Nos interviews ont été réalisées auprès de différents acteurs de l’économie laitière ainsi qu’auprès des responsables travaillant directement avec eux.

Nous avons d’abord interrogé des responsables institutionnels de la filière. Nous avons ainsi rencontré dans un premier temps les animateurs des Fédérations Départementales des Coopératives Laitières (FDCL) concernées. Puis, nous avons contacté les animateurs d’associations interprofessionnelles de produits laitiers présents sur le terrain d’étude : le Syndicat Interprofessionnel de la TOme des Bauges (SITOB), l’Association des Fromages Traditionnels des ALPes savoyardes (AFTALP). Ces acteurs ont pu nous livrer une vision globale du secteur laitier local en prenant en compte l’ensemble des filières. Dans un deuxième temps, nous avons interviewé les responsables des unités de transformation des filières étudiées. Lorsque celles-ci étaient gérées conjointement par une coopérative de producteurs et une entreprise de transformation, nous avons systématiquement cherché à rencontrer les responsables des deux entités30.

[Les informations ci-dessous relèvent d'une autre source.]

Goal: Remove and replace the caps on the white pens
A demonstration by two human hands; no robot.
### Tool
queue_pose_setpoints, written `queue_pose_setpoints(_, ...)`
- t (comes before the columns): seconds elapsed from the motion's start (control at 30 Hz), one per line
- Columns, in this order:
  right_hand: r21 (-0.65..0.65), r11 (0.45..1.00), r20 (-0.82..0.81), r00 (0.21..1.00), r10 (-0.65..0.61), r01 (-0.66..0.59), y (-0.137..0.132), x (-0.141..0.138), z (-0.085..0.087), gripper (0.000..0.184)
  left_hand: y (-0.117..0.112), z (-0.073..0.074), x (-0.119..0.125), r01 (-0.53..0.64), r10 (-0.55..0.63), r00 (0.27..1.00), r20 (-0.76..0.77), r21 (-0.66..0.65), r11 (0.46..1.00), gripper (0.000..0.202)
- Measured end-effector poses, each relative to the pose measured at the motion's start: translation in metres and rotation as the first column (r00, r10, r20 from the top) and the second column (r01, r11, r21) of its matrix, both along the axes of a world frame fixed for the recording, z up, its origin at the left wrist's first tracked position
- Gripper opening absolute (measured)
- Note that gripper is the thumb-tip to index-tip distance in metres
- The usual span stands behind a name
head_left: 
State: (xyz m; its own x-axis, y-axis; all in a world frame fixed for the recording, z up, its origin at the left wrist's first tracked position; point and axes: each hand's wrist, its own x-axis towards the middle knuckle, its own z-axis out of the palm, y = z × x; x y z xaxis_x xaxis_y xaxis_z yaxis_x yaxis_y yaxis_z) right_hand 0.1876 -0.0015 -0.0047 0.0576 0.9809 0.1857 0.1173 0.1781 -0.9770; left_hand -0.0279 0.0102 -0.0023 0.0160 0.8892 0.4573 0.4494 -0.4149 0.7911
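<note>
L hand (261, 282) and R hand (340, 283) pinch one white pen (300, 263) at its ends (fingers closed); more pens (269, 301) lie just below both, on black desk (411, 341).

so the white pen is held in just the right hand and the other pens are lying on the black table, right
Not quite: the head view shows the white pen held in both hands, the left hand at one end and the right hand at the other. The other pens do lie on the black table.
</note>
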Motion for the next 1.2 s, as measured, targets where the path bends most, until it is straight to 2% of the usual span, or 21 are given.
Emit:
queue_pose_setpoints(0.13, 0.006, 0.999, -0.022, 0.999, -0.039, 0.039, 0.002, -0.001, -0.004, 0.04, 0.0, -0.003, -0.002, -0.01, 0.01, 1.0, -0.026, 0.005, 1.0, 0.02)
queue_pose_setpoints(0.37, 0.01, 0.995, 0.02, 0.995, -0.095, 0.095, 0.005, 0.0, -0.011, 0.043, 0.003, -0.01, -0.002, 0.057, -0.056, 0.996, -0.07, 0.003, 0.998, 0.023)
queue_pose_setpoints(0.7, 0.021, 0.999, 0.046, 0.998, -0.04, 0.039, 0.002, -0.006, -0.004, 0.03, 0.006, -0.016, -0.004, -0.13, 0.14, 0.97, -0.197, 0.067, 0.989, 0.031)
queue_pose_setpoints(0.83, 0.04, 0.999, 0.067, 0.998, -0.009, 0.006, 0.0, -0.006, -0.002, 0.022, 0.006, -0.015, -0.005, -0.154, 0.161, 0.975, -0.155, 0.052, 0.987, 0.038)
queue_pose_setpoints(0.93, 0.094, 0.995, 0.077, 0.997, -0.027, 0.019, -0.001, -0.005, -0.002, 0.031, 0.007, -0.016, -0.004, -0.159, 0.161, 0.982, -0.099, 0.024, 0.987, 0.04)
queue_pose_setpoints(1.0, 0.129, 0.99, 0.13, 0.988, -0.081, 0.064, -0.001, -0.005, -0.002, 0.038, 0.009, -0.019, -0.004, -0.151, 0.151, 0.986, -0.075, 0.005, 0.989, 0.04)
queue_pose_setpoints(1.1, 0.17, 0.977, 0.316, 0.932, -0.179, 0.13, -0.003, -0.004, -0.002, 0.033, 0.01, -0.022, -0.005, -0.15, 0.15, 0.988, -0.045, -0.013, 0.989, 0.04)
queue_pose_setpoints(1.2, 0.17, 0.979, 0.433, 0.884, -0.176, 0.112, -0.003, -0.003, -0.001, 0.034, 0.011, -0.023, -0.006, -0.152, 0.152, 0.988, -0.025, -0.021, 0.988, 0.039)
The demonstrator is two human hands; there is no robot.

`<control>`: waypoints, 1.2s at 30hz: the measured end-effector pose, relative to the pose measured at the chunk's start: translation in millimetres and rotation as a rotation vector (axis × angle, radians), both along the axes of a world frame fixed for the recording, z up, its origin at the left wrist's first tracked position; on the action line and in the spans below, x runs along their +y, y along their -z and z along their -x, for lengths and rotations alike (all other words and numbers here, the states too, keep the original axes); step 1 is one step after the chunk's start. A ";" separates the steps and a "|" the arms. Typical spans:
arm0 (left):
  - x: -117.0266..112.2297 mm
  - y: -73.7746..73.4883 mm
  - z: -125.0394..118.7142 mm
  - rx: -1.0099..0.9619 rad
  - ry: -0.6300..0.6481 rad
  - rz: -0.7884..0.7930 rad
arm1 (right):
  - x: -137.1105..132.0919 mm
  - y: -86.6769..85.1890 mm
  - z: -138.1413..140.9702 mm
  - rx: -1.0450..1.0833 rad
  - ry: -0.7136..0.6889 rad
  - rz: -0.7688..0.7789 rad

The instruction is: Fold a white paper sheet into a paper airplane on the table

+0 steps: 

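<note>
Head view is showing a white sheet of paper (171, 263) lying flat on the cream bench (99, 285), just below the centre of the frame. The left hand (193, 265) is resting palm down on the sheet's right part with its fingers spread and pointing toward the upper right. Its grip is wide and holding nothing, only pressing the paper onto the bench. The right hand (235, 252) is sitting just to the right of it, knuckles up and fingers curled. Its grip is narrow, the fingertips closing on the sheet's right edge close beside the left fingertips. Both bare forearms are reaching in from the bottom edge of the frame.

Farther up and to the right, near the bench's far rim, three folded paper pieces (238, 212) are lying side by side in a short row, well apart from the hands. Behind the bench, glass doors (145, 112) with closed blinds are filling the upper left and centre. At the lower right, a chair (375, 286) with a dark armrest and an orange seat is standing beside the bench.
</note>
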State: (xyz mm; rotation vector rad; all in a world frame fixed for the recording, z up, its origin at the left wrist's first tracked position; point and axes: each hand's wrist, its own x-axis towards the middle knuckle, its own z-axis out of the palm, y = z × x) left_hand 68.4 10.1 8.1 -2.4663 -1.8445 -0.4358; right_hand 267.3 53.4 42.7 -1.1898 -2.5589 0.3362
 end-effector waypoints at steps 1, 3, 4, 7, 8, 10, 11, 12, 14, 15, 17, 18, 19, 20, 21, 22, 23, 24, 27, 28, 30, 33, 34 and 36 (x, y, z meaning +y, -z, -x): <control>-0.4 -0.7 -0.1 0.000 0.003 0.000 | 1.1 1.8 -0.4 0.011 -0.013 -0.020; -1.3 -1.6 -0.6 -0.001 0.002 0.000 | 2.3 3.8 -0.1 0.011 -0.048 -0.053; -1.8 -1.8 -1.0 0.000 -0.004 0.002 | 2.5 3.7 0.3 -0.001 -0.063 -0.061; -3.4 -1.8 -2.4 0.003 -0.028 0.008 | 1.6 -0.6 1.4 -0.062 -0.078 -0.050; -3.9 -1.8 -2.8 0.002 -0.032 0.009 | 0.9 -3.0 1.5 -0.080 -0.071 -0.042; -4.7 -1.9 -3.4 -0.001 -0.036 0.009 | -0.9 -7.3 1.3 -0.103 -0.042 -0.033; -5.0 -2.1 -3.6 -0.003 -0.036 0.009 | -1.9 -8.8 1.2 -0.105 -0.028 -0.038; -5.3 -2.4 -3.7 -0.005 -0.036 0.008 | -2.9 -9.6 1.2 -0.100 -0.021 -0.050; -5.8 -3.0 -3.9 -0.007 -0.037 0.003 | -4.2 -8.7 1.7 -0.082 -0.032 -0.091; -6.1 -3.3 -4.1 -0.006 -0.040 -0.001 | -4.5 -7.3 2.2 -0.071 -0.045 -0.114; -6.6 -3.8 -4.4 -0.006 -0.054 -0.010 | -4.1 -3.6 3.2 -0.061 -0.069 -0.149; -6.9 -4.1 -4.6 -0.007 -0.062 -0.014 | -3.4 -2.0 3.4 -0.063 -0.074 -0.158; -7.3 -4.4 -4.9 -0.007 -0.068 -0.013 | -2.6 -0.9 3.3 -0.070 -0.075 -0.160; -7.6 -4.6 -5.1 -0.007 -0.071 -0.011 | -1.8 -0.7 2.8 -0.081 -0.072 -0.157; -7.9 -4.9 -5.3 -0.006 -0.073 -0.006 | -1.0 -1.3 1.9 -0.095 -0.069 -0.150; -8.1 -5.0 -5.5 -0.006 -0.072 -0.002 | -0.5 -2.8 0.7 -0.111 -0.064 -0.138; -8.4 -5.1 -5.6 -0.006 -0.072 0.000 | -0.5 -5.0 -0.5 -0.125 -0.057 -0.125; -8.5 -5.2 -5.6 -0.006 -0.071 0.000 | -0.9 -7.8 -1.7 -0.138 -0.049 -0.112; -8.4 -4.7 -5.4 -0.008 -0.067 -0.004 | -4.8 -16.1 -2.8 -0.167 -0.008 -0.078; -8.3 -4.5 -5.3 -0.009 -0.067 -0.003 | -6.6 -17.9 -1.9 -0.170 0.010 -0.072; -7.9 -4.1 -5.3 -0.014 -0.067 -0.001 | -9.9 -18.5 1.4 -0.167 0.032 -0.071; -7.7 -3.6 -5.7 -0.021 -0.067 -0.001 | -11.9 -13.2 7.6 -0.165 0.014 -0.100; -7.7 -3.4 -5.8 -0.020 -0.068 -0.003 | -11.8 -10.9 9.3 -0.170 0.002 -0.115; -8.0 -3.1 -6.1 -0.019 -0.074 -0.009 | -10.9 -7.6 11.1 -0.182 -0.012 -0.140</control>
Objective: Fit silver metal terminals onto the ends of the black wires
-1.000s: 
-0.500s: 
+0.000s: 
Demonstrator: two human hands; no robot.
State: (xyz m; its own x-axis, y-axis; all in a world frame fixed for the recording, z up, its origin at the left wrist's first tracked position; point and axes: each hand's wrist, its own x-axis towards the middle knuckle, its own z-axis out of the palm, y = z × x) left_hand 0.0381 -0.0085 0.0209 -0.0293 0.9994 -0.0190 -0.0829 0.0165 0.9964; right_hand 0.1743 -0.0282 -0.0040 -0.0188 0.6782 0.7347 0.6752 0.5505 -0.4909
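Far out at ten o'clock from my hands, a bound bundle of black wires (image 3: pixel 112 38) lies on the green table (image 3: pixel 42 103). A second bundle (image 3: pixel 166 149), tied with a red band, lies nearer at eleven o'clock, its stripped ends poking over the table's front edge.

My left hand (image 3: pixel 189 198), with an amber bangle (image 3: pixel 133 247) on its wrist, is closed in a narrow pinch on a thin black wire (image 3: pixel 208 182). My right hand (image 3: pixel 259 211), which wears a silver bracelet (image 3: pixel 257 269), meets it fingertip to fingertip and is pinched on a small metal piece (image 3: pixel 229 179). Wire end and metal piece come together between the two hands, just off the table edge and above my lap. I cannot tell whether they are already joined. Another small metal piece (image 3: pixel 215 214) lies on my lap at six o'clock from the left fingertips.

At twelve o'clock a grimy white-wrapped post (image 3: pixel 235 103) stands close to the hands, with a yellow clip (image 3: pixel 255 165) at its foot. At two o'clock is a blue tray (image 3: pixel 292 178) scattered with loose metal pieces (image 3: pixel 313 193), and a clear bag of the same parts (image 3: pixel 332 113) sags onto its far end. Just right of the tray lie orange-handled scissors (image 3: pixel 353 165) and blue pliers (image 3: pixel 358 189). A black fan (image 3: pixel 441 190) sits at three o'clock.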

Les entretiens ont été systématiquement enregistrés sur support audio et ont fait l’objet de prise de note. Ce matériel a ensuite été analysé (reprise des notes, écoute des enregistrements) et chaque interview a fait l’objet d’un compte rendu détaillé. L’ensemble a été trié suivant une grille d’analyse qui sert de plan à la présentation des résultats dans le chapitre suivant. Les données présentées ici ont fait l’objet de nombreux traitements et agrégations. Il a en effet été convenu avec chaque personne rencontrée que les données confidentielles seraient anonymes.